Compute how many lines in the listing below hold the string "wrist", then state only the result.

↓

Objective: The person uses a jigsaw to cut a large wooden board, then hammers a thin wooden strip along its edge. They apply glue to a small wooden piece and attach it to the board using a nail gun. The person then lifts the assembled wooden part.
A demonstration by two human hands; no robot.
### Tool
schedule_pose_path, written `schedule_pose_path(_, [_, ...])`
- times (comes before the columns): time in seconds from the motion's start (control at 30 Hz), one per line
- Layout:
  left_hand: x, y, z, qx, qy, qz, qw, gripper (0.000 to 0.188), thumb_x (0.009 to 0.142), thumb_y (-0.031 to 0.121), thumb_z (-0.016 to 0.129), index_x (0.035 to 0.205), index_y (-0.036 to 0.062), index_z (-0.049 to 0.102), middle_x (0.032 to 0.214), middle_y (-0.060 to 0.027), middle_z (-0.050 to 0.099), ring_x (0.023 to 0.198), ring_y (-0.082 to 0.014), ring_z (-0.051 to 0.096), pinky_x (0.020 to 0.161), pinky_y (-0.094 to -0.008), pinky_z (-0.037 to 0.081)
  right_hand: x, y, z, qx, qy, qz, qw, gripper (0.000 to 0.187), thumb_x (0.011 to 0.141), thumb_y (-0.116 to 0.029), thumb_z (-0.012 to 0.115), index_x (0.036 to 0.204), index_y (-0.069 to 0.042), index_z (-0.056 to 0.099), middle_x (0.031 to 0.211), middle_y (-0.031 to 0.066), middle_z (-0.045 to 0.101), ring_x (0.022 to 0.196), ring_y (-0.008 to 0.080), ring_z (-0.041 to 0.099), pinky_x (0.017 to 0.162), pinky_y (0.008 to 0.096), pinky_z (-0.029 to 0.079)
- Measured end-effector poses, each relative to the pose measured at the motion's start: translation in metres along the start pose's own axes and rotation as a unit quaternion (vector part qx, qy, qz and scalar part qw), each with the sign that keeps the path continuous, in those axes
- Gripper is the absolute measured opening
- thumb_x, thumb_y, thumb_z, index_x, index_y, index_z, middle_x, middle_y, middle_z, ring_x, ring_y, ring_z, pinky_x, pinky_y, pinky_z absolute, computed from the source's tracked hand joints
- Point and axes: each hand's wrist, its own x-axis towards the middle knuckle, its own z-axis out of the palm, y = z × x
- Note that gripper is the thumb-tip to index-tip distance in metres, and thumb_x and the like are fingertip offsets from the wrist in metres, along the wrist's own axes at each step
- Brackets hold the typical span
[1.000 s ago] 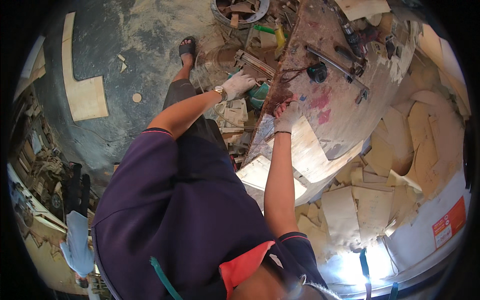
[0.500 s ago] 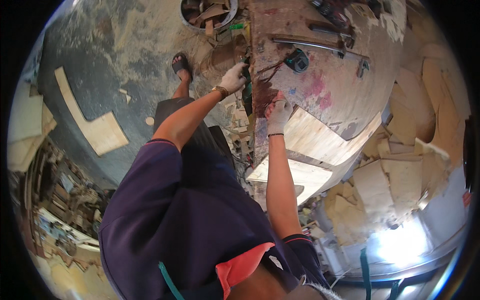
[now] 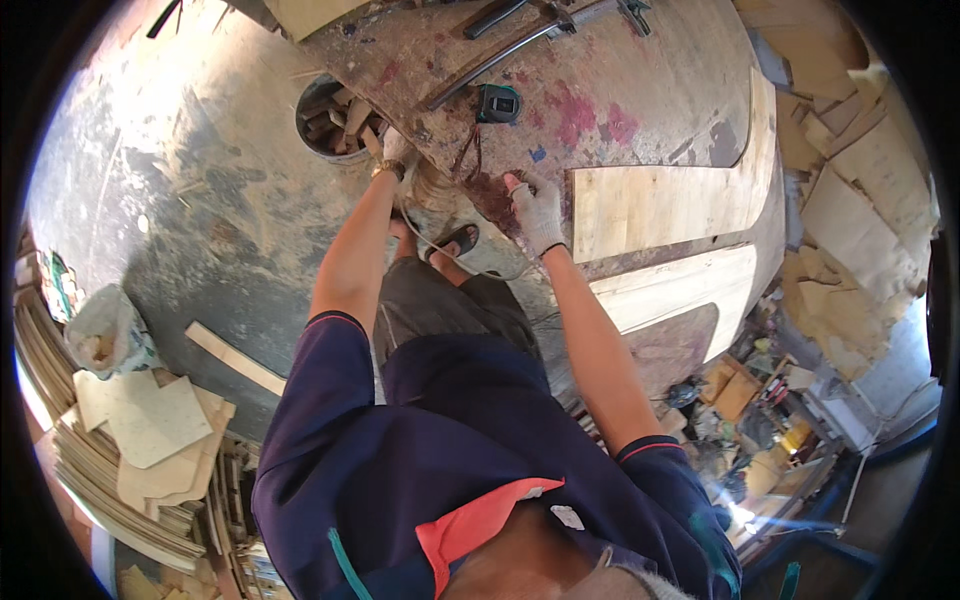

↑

◆ **Answer for the task**: 2